### Exercise requirements
Repeat nothing but the lines below running from the one containing "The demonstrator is" to the one containing "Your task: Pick". Keep both end lines.

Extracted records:
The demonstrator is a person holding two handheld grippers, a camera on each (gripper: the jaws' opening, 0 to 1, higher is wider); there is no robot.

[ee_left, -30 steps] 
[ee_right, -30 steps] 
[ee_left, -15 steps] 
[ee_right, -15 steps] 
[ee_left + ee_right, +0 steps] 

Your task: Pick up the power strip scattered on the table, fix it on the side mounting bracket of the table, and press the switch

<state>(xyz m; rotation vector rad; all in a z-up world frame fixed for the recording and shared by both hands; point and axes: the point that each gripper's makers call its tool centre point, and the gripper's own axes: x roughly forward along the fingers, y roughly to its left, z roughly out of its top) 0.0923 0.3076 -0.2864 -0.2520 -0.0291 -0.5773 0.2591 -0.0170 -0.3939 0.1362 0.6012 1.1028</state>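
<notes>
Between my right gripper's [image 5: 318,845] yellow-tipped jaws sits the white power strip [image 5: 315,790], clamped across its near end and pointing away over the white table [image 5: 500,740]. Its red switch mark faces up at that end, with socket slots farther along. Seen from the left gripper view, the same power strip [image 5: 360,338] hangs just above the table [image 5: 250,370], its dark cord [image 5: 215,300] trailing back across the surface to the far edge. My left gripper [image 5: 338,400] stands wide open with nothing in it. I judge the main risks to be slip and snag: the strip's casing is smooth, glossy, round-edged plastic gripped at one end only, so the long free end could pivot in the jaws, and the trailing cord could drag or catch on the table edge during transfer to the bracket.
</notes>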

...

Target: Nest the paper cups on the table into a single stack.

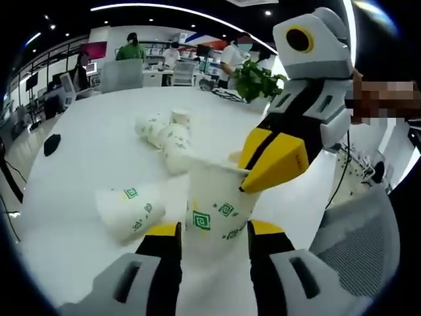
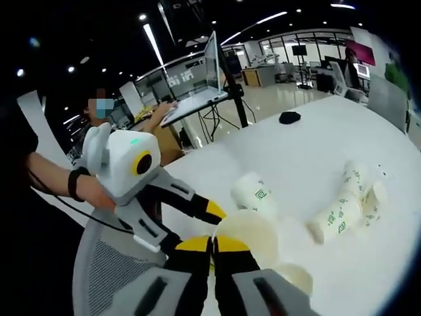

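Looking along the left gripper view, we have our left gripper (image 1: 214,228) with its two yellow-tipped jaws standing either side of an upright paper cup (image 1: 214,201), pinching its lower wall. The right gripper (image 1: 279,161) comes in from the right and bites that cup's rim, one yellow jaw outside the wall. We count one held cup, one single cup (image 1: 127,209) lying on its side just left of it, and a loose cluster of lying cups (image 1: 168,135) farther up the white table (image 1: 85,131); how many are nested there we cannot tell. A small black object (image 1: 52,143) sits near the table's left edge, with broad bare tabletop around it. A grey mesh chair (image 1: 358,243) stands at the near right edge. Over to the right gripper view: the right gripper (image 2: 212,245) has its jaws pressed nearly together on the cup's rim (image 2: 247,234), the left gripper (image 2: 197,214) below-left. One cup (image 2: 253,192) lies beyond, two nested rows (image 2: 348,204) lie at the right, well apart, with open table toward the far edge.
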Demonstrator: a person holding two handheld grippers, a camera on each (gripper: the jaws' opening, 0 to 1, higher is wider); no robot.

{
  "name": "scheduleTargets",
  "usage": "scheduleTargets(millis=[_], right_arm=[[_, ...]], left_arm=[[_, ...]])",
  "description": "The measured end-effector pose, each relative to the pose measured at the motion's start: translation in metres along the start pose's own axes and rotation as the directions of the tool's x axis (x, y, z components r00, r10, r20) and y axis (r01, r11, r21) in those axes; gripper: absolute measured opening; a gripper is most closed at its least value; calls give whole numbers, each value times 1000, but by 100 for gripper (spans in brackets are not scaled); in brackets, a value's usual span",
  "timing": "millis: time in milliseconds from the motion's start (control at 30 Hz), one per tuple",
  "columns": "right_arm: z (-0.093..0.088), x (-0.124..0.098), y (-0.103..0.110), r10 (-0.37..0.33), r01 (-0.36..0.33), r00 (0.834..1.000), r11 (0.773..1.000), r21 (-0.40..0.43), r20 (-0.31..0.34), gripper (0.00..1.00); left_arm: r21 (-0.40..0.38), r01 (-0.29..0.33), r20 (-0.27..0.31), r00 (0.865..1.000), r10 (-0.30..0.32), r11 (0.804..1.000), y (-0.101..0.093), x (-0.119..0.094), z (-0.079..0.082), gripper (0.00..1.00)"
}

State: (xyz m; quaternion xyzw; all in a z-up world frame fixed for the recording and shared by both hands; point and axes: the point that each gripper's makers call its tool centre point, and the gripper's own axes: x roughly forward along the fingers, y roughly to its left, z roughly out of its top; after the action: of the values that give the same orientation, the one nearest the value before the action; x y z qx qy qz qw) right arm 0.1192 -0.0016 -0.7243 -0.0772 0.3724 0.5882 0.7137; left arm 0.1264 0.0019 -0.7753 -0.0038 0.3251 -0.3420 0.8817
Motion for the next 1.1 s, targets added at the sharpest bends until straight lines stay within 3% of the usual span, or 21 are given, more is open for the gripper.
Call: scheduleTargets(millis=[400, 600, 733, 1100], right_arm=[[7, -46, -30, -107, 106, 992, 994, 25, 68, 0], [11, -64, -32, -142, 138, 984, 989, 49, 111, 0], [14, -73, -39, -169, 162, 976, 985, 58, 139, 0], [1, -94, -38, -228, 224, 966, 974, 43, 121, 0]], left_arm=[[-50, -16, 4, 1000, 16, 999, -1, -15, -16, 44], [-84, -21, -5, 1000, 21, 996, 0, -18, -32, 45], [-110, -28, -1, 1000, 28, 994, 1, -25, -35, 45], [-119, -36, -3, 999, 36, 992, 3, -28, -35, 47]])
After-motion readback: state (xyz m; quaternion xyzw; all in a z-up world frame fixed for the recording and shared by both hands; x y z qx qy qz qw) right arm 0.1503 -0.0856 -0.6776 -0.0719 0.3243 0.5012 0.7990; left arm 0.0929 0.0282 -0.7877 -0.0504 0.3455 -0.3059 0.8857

### Answer
The demonstrator is a person holding two handheld grippers, a camera on each (gripper: the jaws' opening, 0 to 1, higher is wider); there is no robot.

[ee_left, -30 steps] 
[ee_right, -30 steps] 
[ee_left, -15 steps] 
[ee_right, -15 steps] 
[ee_left + ee_right, +0 steps] 

Your task: Pick up the power strip scattered on the table, fix it on the side mounting bracket of the table, and press the switch

Thus the exercise is complete.